**What you need to do:** Keep the lines exact and the pictures out as you repeat the following listing.

**Collected material:**
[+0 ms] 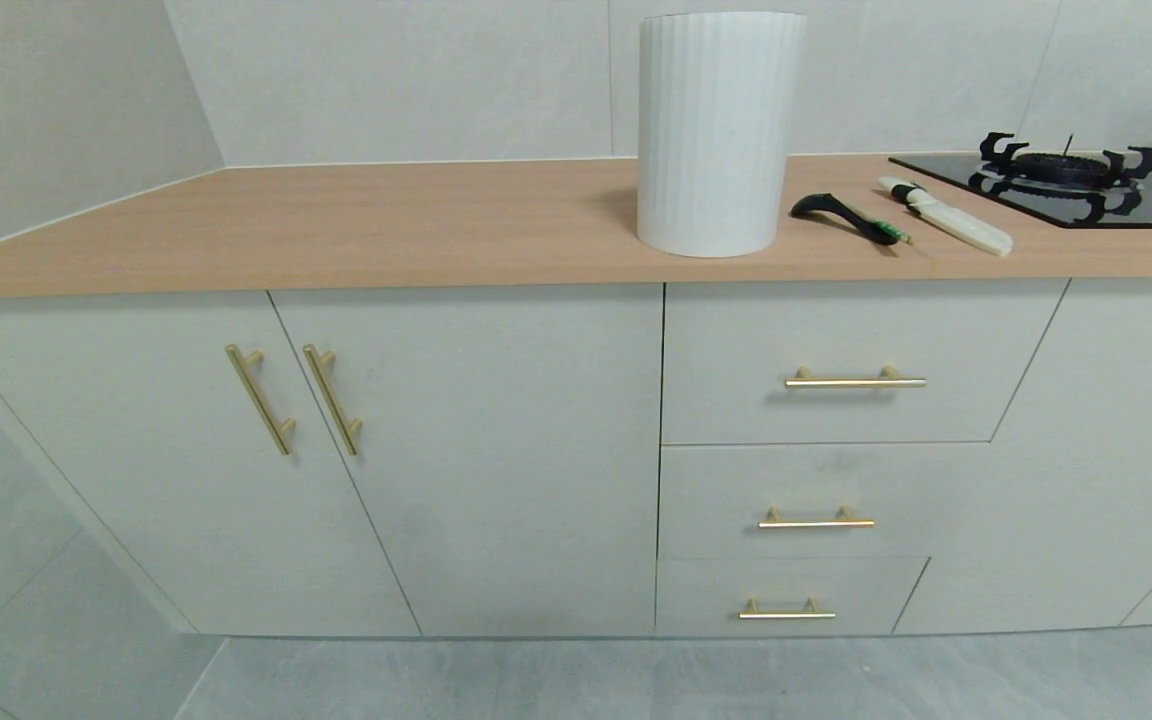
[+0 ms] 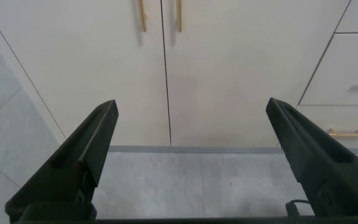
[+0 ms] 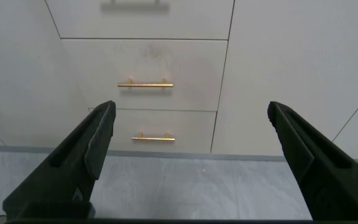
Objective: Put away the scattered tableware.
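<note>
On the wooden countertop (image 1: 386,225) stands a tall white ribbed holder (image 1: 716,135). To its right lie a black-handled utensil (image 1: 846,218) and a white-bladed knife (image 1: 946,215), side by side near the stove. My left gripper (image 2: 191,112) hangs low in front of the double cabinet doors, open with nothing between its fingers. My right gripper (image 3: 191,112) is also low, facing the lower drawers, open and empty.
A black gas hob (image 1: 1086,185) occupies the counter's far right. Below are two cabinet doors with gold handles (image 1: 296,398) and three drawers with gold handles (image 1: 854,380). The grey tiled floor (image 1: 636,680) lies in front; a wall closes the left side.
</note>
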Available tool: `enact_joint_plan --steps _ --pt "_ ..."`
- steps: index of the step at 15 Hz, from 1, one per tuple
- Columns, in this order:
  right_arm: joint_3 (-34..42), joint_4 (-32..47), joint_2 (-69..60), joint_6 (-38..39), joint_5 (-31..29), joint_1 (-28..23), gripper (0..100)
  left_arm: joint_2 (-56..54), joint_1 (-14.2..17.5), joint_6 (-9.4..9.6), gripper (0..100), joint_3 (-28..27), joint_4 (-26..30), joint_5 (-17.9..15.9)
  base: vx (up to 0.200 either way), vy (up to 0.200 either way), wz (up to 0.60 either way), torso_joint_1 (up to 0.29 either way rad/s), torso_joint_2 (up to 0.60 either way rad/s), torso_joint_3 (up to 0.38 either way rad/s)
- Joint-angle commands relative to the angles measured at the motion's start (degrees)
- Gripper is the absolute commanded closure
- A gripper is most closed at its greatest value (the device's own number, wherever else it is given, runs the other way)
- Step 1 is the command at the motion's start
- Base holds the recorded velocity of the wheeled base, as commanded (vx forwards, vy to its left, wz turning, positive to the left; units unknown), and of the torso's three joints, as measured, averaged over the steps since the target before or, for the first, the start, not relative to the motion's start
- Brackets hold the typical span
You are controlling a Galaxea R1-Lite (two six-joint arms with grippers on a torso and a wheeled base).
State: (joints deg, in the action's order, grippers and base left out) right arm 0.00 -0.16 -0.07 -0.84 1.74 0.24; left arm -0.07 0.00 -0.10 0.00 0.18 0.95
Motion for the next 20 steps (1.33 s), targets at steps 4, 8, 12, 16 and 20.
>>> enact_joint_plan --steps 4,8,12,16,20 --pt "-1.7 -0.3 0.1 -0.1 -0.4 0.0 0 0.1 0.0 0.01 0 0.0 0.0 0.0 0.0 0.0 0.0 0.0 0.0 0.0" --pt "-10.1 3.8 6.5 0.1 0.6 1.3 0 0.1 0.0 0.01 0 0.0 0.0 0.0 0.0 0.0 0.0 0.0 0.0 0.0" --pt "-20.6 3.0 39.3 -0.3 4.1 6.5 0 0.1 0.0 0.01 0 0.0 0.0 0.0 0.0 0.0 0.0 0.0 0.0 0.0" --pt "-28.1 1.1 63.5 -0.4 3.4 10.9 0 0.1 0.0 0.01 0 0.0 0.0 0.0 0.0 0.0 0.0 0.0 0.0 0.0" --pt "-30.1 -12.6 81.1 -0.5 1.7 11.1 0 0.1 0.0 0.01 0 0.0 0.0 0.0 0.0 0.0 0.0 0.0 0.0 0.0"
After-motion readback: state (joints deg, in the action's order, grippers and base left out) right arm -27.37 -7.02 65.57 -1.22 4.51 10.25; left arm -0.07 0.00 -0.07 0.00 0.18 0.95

**Reply to the exercise:**
[+0 ms] 
[+0 ms] 
[+0 ms] 
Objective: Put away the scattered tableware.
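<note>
On the wooden countertop (image 1: 386,225) stands a tall white ribbed holder (image 1: 716,135). To its right lie a black-handled utensil (image 1: 846,218) and a white-bladed knife (image 1: 946,215), side by side near the stove. My left gripper (image 2: 191,112) hangs low in front of the double cabinet doors, open with nothing between its fingers. My right gripper (image 3: 191,112) is also low, facing the lower drawers, open and empty.
A black gas hob (image 1: 1086,185) occupies the counter's far right. Below are two cabinet doors with gold handles (image 1: 296,398) and three drawers with gold handles (image 1: 854,380). The grey tiled floor (image 1: 636,680) lies in front; a wall closes the left side.
</note>
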Available tool: `enact_joint_plan --steps _ --pt "_ ..."`
- steps: index of the step at 15 Hz, from 1, one per tuple
- Columns, in this order:
  right_arm: joint_3 (-34..42), joint_4 (-32..47), joint_2 (-69..60), joint_6 (-38..39), joint_5 (-31..29), joint_1 (-28..23), gripper (0..100)
  left_arm: joint_2 (-56..54), joint_1 (-14.2..17.5), joint_6 (-9.4..9.6), gripper (0..100), joint_3 (-28..27), joint_4 (-26..30), joint_5 (-17.9..15.9)
  base: vx (up to 0.200 either way), vy (up to 0.200 either way), wz (up to 0.60 either way), torso_joint_1 (up to 0.29 either way rad/s), torso_joint_2 (up to 0.60 either way rad/s), torso_joint_3 (up to 0.38 either way rad/s)
- Joint-angle commands relative to the angles measured at the motion's start (degrees)
- Gripper is the absolute commanded closure
- A gripper is most closed at its greatest value (the device's own number, wherever else it is given, runs the other way)
- Step 1 is the command at the motion's start
- Base holds the recorded velocity of the wheeled base, as commanded (vx forwards, vy to its left, wz turning, positive to the left; units unknown), and of the torso's three joints, as measured, averaged over the steps since the target before or, for the first, the start, not relative to the motion's start
- Brackets hold the typical span
You are controlling a Galaxea R1-Lite (two six-joint arms with grippers on a torso and a wheeled base).
State: (joints deg, in the action's order, grippers and base left out) right arm 0.00 -0.16 -0.07 -0.84 1.74 0.24; left arm -0.07 0.00 -0.10 0.00 0.18 0.95
Motion for the next 20 steps (1.33 s), targets at steps 4, 8, 12, 16 and 20.
>>> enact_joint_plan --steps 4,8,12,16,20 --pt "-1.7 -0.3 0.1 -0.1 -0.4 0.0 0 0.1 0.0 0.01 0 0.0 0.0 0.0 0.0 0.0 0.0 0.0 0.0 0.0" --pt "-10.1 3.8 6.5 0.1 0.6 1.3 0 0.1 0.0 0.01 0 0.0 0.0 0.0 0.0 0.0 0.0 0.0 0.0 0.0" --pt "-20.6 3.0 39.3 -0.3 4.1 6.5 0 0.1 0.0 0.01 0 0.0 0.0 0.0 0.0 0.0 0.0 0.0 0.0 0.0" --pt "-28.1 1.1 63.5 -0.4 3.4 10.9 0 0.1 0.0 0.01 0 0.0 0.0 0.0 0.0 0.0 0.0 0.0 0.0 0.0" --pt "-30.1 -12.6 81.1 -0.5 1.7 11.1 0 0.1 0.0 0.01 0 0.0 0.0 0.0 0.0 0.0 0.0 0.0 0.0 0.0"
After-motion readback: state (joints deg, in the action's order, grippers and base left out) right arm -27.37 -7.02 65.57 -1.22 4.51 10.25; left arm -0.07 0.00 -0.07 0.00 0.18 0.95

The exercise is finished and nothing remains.